DataFrame#

DataFrame is the main class in smallpond. It represents a lazily computed, partitioned data set.

A typical workflow looks like this:

import smallpond

sp = smallpond.init()

df = sp.read_parquet("path/to/dataset/*.parquet")
df = df.repartition(10)
df = df.map("x + 1")
df.write_parquet("path/to/output")

Initialization#

smallpond.init([job_id, job_time, job_name, ...])

Initialize smallpond environment.

Loading Data#

Session.from_items(items)

Create a DataFrame from a list of local Python objects.

Session.from_arrow(table)

Create a DataFrame from a pyarrow Table.

Session.from_pandas(df)

Create a DataFrame from a pandas DataFrame.

Session.read_csv(paths, schema[, delim])

Create a DataFrame from CSV files.

Session.read_json(paths, schema)

Create a DataFrame from JSON files.

Session.read_parquet(paths[, recursive, ...])

Create a DataFrame from Parquet files.

Partitioning Data#

DataFrame.repartition(npartitions[, ...])

Repartition the data into the given number of partitions.

Transformations#

Apply transformations and return a new DataFrame.

Session.partial_sql(query, *inputs, **kwargs)

Execute a SQL query on each partition of the input DataFrames.

DataFrame.map(sql_or_func, *[, schema])

Apply a function to each row.

DataFrame.map_batches(func, *[, batch_size])

Apply the given function to batches of data.

DataFrame.flat_map(sql_or_func, *[, schema])

Apply a function to each row and flatten the result.

DataFrame.filter(sql_or_func, **kwargs)

Filter out rows that don't satisfy the given predicate.

DataFrame.limit(limit)

Limit the number of rows to the given number.
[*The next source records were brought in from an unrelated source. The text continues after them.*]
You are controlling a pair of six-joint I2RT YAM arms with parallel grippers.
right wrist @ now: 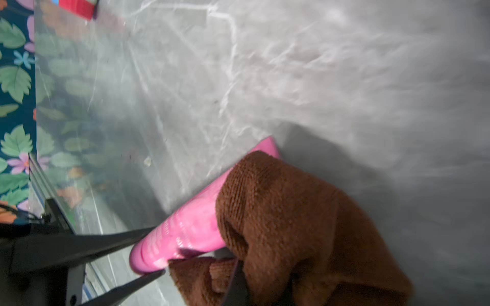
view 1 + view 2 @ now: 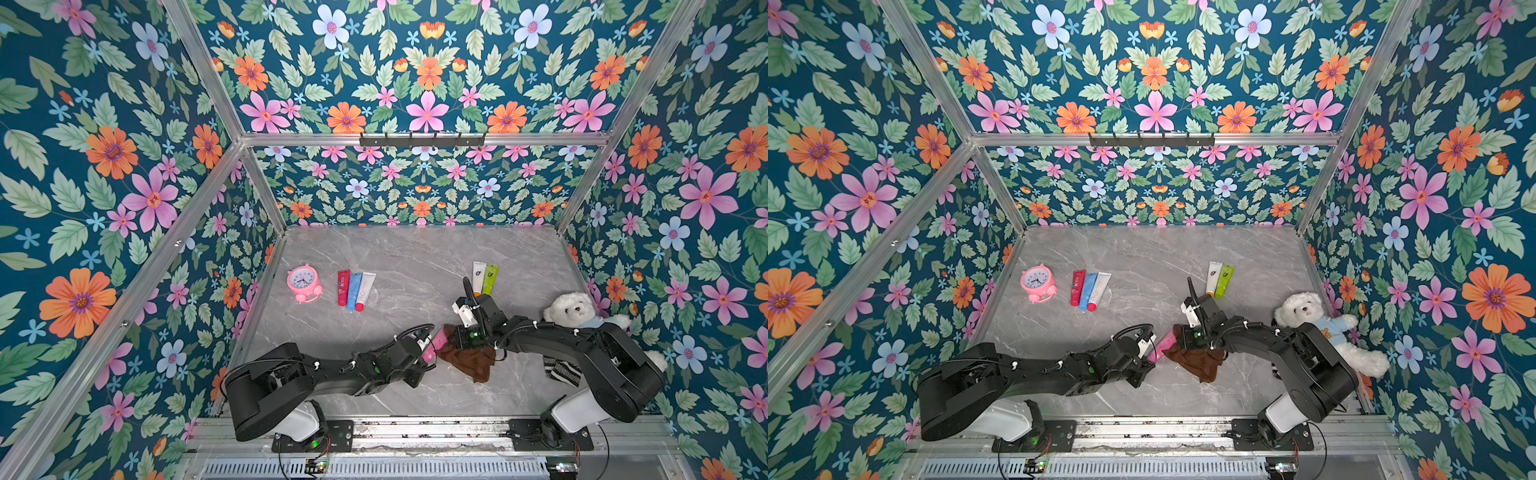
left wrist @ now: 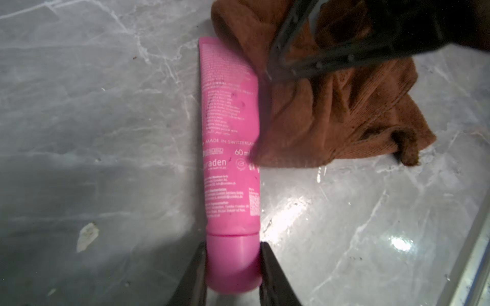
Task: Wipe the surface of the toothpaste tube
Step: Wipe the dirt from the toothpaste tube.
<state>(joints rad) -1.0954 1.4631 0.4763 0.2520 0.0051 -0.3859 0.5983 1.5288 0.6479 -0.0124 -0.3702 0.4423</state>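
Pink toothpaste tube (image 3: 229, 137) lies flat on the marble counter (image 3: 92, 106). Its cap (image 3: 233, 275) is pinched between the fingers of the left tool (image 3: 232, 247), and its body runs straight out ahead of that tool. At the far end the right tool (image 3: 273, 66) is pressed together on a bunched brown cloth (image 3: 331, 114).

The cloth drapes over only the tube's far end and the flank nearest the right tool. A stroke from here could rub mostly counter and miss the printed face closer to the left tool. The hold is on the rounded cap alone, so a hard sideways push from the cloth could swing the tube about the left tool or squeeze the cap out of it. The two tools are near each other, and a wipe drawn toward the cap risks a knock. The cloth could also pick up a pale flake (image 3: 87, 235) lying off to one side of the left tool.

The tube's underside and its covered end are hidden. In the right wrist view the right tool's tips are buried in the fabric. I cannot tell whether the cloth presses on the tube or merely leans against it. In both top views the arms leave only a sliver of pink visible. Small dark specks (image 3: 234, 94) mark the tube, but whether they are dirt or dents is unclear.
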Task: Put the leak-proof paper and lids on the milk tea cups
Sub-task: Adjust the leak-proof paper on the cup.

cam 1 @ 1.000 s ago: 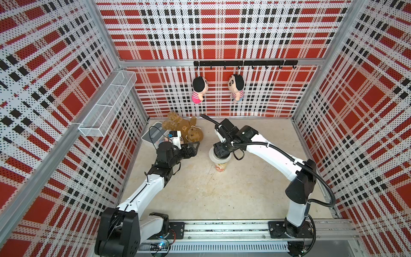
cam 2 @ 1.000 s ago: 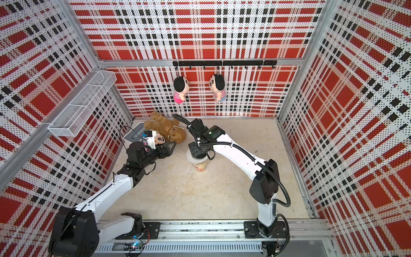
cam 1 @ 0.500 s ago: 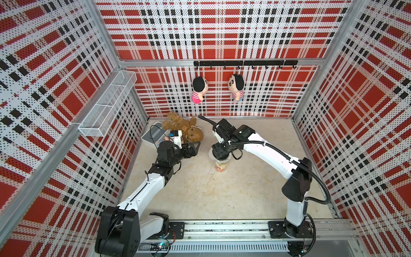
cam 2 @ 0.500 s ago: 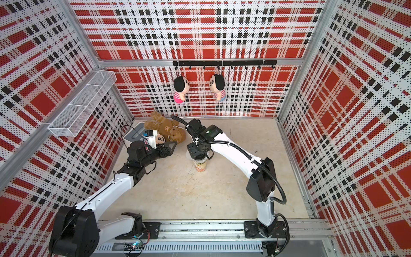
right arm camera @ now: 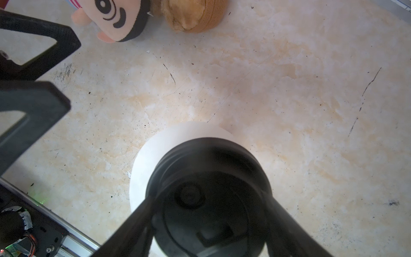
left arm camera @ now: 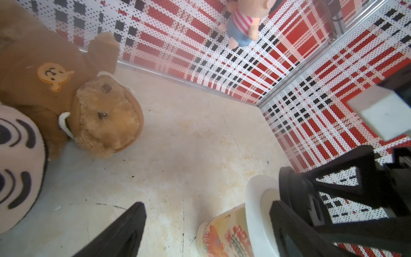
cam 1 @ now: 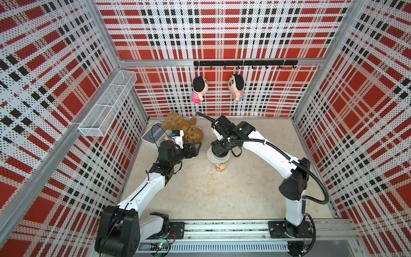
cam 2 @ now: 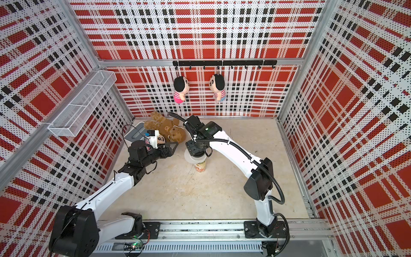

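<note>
The milk tea cup (cam 1: 220, 166) (cam 2: 200, 166) stands upright mid-floor, white with orange-red print (left arm camera: 224, 235). The leak-proof paper (cam 1: 210, 155) (left arm camera: 255, 200) (right arm camera: 146, 160) lies as a white disc over its mouth, overhanging the rim. My right gripper (cam 1: 220, 151) (cam 2: 196, 151) (right arm camera: 211, 198) is straight above, shut on a black round lid (right arm camera: 209, 155) (left arm camera: 291, 189) that sits on the paper. My left gripper (cam 1: 195, 148) (cam 2: 172, 148) (left arm camera: 206, 222) hangs open just left of the cup, holding nothing. The cup's mouth is hidden.
A brown teddy bear (cam 1: 186, 129) and a small doll (cam 2: 161, 139) lie behind my left gripper. A white box with a grey slot (cam 1: 153, 135) sits in the back left corner. Two dolls (cam 1: 199, 89) hang on the back wall, and a wire basket (cam 1: 109, 104) on the left wall.
My right arm's elbow has swung a little to the left while its gripper stays over the cup with the lid. My left gripper has barely moved.
</note>
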You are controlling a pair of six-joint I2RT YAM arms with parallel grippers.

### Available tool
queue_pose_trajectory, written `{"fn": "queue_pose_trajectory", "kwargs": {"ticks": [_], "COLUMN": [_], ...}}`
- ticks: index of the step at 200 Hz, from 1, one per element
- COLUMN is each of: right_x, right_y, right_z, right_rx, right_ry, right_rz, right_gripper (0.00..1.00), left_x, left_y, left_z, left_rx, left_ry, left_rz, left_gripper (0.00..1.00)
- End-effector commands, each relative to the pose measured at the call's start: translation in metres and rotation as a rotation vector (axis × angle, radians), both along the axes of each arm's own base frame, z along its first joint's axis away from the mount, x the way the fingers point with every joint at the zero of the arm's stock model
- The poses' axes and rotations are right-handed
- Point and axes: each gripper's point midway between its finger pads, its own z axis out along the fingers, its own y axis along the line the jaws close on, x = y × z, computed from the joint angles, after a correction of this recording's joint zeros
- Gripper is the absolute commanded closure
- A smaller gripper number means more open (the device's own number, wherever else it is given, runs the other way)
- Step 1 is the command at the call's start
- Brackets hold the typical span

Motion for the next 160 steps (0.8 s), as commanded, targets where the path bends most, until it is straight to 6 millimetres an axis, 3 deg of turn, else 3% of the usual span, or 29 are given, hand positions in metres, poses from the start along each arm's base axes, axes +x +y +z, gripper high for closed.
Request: {"fn": "queue_pose_trajectory", "kwargs": {"ticks": [1, 31, 61, 81, 126, 160], "right_x": [-0.005, -0.007, -0.006, -0.006, -0.005, -0.006], "right_y": [-0.008, -0.005, -0.013, -0.019, -0.024, -0.025], "right_z": [0.018, 0.037, 0.039, 0.041, 0.042, 0.04], "right_rx": [0.009, 0.085, 0.08, 0.084, 0.107, 0.11], "right_ry": [-0.045, -0.081, -0.103, -0.114, -0.127, -0.128], "right_rz": [-0.016, -0.015, -0.037, -0.05, -0.061, -0.062], "right_gripper": [0.26, 0.26, 0.25, 0.25, 0.24, 0.24], "left_x": [-0.018, -0.03, -0.032, -0.031, -0.033, -0.03], "left_y": [-0.032, -0.05, -0.054, -0.051, -0.057, -0.051], "left_z": [0.019, 0.008, -0.003, -0.005, -0.017, -0.019], "left_rx": [-0.062, -0.131, -0.161, -0.168, -0.201, -0.205], "left_ry": [-0.062, -0.018, 0.029, 0.038, 0.088, 0.097], "left_rz": [-0.132, -0.217, -0.237, -0.217, -0.251, -0.224], "left_gripper": [0.11, 0.22, 0.4, 0.44, 0.67, 0.71]}}
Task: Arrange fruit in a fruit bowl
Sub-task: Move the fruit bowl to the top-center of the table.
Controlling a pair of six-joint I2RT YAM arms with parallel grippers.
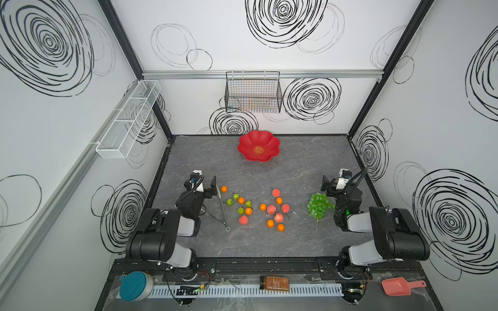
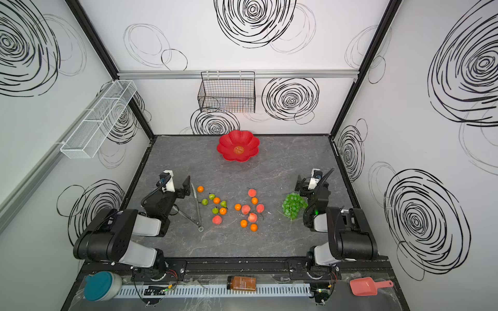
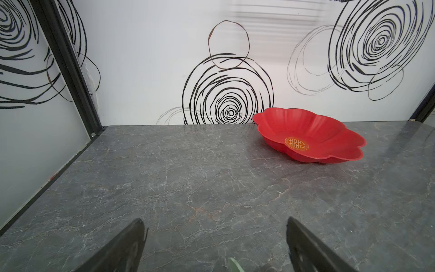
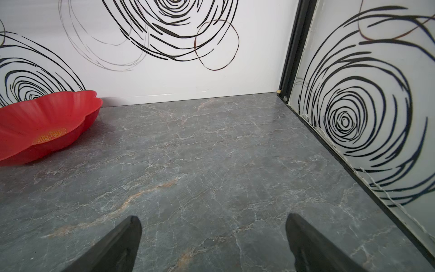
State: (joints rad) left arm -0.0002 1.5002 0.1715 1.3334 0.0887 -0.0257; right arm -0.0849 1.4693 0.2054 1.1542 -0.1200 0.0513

DataFrame.partial_sort(by, **kwargs)

Sort rows by the given columns in each partition.

DataFrame.random_shuffle(**kwargs)

Randomly shuffle all rows globally.

Consuming Data#

These operations will trigger execution of the lazy transformations performed on this DataFrame.

DataFrame.count()

Count the number of rows.

DataFrame.take(limit)

Return up to limit rows.

DataFrame.take_all()

Return all rows.

DataFrame.to_arrow()

Convert to an arrow Table.

DataFrame.to_pandas()

Convert to a pandas DataFrame.

DataFrame.write_parquet(path)

Write data to a series of parquet files under the given path.

DataFrame.write_parquet_lazy(path)

Write data to a series of parquet files under the given path.

Execution#

DataFrames are lazily computed. You can use these methods to manually trigger computation.

DataFrame.compute()

Compute the data.

DataFrame.is_computed()

Check if the data is ready on disk.

DataFrame.recompute()

Always recompute the data regardless of whether it's already computed.

Session.wait(*dfs)

Wait for all DataFrames to be computed.